Beatriz Lizano Alvarado will soon turn 65, but she has a full-time job. In fact, she has two. She is responsible for her mother, 86, who has Alzheimer’s; in addition, from 7 am to 3 pm, she takes care of her two granddaughters. They are six years old and one year nine months. There is a baby on the way in two months who will also be cared for by Beatrice.
On top of all this, she is also a Madre Maestra, or Mother-Teacher. She has founded two kindergartens for young children not old enough for school. With other mothers in the community, Beatriz organizes activities one day a week. In this way, isolation is reduced; caregivers and kids come together for fun, learning, and a shared lunch. She describes this additional work with the group’s motto: “Every mother is a teacher.”

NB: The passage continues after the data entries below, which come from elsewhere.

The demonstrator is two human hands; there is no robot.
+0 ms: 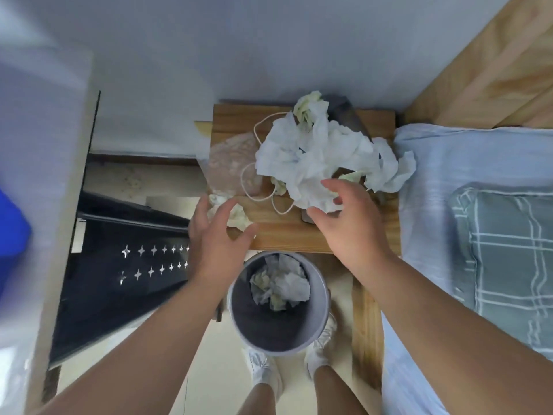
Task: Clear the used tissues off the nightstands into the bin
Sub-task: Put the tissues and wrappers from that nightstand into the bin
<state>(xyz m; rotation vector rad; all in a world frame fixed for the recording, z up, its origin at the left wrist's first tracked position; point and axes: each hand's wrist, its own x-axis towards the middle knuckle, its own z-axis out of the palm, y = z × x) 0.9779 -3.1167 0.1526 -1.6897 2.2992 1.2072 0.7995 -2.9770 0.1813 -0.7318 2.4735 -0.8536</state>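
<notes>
A big pile of crumpled white tissues [320, 148] covers the middle and right of the wooden nightstand [287, 238]. A smaller yellowish tissue wad [236, 215] lies at its front left corner. My left hand [215, 235] hovers over that wad with fingers spread, holding nothing. My right hand [347, 217] is open, its fingertips at the near edge of the big pile. The grey round bin [278, 301] stands on the floor just in front of the nightstand, between my arms, with several crumpled tissues inside.
A white cord [257, 181] and a pinkish plastic bag [230, 163] lie on the nightstand's left half. A bed with light blue sheet [454, 163] and a checked pillow [508, 259] is at the right. A black perforated panel [131, 259] stands at the left.
</notes>
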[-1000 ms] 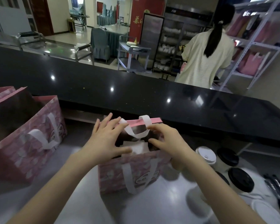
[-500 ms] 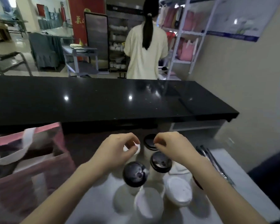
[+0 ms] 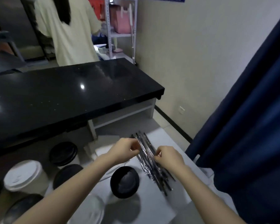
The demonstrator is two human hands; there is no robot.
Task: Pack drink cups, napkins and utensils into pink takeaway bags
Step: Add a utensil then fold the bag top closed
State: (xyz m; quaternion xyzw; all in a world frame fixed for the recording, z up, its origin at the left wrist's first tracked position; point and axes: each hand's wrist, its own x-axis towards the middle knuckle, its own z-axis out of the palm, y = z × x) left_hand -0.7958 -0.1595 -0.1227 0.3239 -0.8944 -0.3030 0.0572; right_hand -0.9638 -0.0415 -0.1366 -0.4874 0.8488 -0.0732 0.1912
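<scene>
A blurred white cup (image 3: 87, 210) sits at the near edge of the bench (image 3: 152, 209). Just beyond it, between the two forearms, stands a black-lidded cup (image 3: 124, 181). On the bench's left side are a tall cup (image 3: 25, 175) with a white lid and several more black lids near it.

Farther in, both hands meet at the utensils (image 3: 149, 165), a loose pile of long dark sticks in clear wrappers. The pile lies slantwise near the bench's right edge, running from the far side back toward the right forearm.

The left hand (image 3: 125, 151) is at the pile's left edge. Its fingers (image 3: 135, 147) are curled, with thumb and fingertips closed together on a wrapper. The right hand (image 3: 168, 156) comes in from the other side. Its fingers (image 3: 158, 156) are also curled tight and pinch the pile's right side. Blur hides which stick each hand has.

Beyond the bench runs a glossy black counter (image 3: 71, 94). Behind it a person (image 3: 71, 34) in a pale shirt stands with their back turned, beside a shelf (image 3: 108, 29) holding pink bags (image 3: 121, 21). A blue curtain (image 3: 249, 110) hangs on the right.
</scene>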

For Beatriz—a resident of Las Quebradas, Rincón de Zaragoza, Palmares, west of San José—caregiving is her way of giving back what was given to her. At the same time, it is a way of trying to create a better child-rearing experience for her daughters than she had herself.
“I am taking care of my mom, giving back what she did for me, and then it will be my daughters’ turn,” she says. But also, “back when I had little ones—and I had many—I had a terrible time. I was so alone. That’s why I like to help my daughter. It was awful because I was left alone with the children when [the youngest] was seven years old and the others, imagine, right in the thick of adolescence… I lived in San Carlos and was very far from the family. As soon as I could, I moved back to Palmares, because your family supports you”.
She has six children, three boys and three girls. Two of her sons are in the United States; another son is nearby in Palmares; and her three daughters all live nearby. At the home she shares with her mother, Bellanira, Beatriz does it all. After saying goodbye to her daughter in the morning, Beatriz cleans, cooks, carries, cleans, walks, plays. She bathes her mother, her youngest granddaughter in a bucket. She styles the hair of both her granddaughters and her mother, leaving brown and white tresses neatly arranged in braids and buns. She supervises homework; she walks the older granddaughter to school while she pushes the younger in her stroller; she entertains the little girl while she makes lunch.
“The biggest challenge for me is to end the day calmly. To have a good day, without difficulties,” she says. “The biggest challenge is to ensure that my mother is well, and so am I… Knowing that I have done my job responsibly is my greatest satisfaction, and having very good children too.”
She offered to be the main caregiver for her mother, but asked for a specific form of help from her siblings.
“I promised to take care of my mother and I stopped working, but I told my siblings: I have to earn something, because my mother’s pension only covers her own needs,” she explains. “I asked them to take turns bringing me her lunch one day a week.”
She also tries to enlist her mother as an ally.
“Sometimes my mom crosses horns with one of us, starts to argue, and I tell her: ‘Look, you and I are two old ladies,’” she says with a laugh. “’You and I have to get along because this thing is hard enough.’”
Doña Bellanira says that because of her own childhood, she never stops being thankful for the simple experience of being together.
“I was born on December 18, 1936, in Rincón Las Quebradas in Palmares, and I’ve never left,” she says. “My mom died when I was seven, in childbirth. How nice it must be to have a mom. A seven-year-old doesn’t know what it’s like to have a mom. Those who have a mother, how nice that is, don’t you think?”
She and her four siblings were cared for by her grandmother, and then by her stepmother when her father remarried—but that relationship was more one of equals, as she recalls.
“My stepmother was 18 years old and I was 14. It was so nice! We got up in the morning, we did everything and we all started to play like sisters. Every day, one of us split the corn, the other ground it, one made coffee and the other made lunch, and when the men left, we sat down to play. After we got married, my stepmother moved far away. I kept going to visit her until she died five months ago”.
She praises the work of her “little girl,” her daughter, Beatriz.
“It’s so hard when you’re orphaned young, as I was, but just look at how brave this little girl of mine is,” she says. “She has been a father and a mother. She raised her children all alone. She then had to work at school, in a factory, she worked at home, later taking care of a grandchild over there, another grandchild over there, and now she is also taking care of me”.
For Dialá Umaña Jiménez, the six-year-old granddaughter, things are even easier to explain.
“I like it when we eat salchipapas,” she says. “I like being at my grandmother’s house. I like being with her.”